- _Work order_: Word for word, retype every line of the data.

- _Collected material_:
>>>>
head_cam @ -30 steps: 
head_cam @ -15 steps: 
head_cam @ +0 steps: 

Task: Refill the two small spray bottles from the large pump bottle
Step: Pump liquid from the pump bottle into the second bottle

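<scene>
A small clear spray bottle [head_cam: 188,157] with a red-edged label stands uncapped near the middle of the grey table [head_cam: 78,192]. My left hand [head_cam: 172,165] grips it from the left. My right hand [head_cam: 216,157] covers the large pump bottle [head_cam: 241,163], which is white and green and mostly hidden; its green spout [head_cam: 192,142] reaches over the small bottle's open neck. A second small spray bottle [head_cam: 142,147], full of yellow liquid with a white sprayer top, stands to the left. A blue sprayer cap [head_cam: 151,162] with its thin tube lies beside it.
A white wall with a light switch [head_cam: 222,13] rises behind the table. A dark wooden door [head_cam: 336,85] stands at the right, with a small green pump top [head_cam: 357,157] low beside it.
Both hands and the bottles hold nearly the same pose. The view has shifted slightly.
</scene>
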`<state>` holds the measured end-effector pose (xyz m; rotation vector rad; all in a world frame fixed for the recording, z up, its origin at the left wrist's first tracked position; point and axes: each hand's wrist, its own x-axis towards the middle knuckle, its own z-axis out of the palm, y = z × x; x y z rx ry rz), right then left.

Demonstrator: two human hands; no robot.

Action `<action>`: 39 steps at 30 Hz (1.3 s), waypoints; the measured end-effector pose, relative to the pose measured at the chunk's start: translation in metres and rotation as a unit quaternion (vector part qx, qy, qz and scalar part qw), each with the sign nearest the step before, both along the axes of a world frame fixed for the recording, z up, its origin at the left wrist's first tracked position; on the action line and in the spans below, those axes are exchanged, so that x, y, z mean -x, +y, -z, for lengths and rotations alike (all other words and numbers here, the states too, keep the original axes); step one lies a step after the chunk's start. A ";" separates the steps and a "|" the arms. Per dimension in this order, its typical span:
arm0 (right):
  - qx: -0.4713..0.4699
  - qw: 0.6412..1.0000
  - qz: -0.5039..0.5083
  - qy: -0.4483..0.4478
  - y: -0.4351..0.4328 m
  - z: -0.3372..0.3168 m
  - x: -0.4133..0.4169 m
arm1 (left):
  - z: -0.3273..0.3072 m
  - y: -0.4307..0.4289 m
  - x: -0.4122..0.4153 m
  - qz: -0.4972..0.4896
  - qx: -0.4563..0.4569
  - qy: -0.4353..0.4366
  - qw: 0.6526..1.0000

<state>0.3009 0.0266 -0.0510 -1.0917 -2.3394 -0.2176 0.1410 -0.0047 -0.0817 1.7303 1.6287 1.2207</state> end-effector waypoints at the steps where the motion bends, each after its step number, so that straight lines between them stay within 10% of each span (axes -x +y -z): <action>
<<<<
- _Task solution_:
head_cam @ -30 steps: 
head_cam @ -15 steps: 
head_cam @ +0 steps: 

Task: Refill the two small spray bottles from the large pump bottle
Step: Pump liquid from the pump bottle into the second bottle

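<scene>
A small clear spray bottle [head_cam: 188,157] with a red-edged label stands uncapped near the middle of the grey table [head_cam: 78,192]. My left hand [head_cam: 172,165] grips it from the left. My right hand [head_cam: 216,157] covers the large pump bottle [head_cam: 241,163], which is white and green and mostly hidden; its green spout [head_cam: 192,142] reaches over the small bottle's open neck. A second small spray bottle [head_cam: 142,147], full of yellow liquid with a white sprayer top, stands to the left. A blue sprayer cap [head_cam: 151,162] with its thin tube lies beside it.
A white wall with a light switch [head_cam: 222,13] rises behind the table. A dark wooden door [head_cam: 336,85] stands at the right, with a small green pump top [head_cam: 357,157] low beside it.
Both hands and the bottles hold nearly the same pose. The view has shifted slightly.
</scene>
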`<state>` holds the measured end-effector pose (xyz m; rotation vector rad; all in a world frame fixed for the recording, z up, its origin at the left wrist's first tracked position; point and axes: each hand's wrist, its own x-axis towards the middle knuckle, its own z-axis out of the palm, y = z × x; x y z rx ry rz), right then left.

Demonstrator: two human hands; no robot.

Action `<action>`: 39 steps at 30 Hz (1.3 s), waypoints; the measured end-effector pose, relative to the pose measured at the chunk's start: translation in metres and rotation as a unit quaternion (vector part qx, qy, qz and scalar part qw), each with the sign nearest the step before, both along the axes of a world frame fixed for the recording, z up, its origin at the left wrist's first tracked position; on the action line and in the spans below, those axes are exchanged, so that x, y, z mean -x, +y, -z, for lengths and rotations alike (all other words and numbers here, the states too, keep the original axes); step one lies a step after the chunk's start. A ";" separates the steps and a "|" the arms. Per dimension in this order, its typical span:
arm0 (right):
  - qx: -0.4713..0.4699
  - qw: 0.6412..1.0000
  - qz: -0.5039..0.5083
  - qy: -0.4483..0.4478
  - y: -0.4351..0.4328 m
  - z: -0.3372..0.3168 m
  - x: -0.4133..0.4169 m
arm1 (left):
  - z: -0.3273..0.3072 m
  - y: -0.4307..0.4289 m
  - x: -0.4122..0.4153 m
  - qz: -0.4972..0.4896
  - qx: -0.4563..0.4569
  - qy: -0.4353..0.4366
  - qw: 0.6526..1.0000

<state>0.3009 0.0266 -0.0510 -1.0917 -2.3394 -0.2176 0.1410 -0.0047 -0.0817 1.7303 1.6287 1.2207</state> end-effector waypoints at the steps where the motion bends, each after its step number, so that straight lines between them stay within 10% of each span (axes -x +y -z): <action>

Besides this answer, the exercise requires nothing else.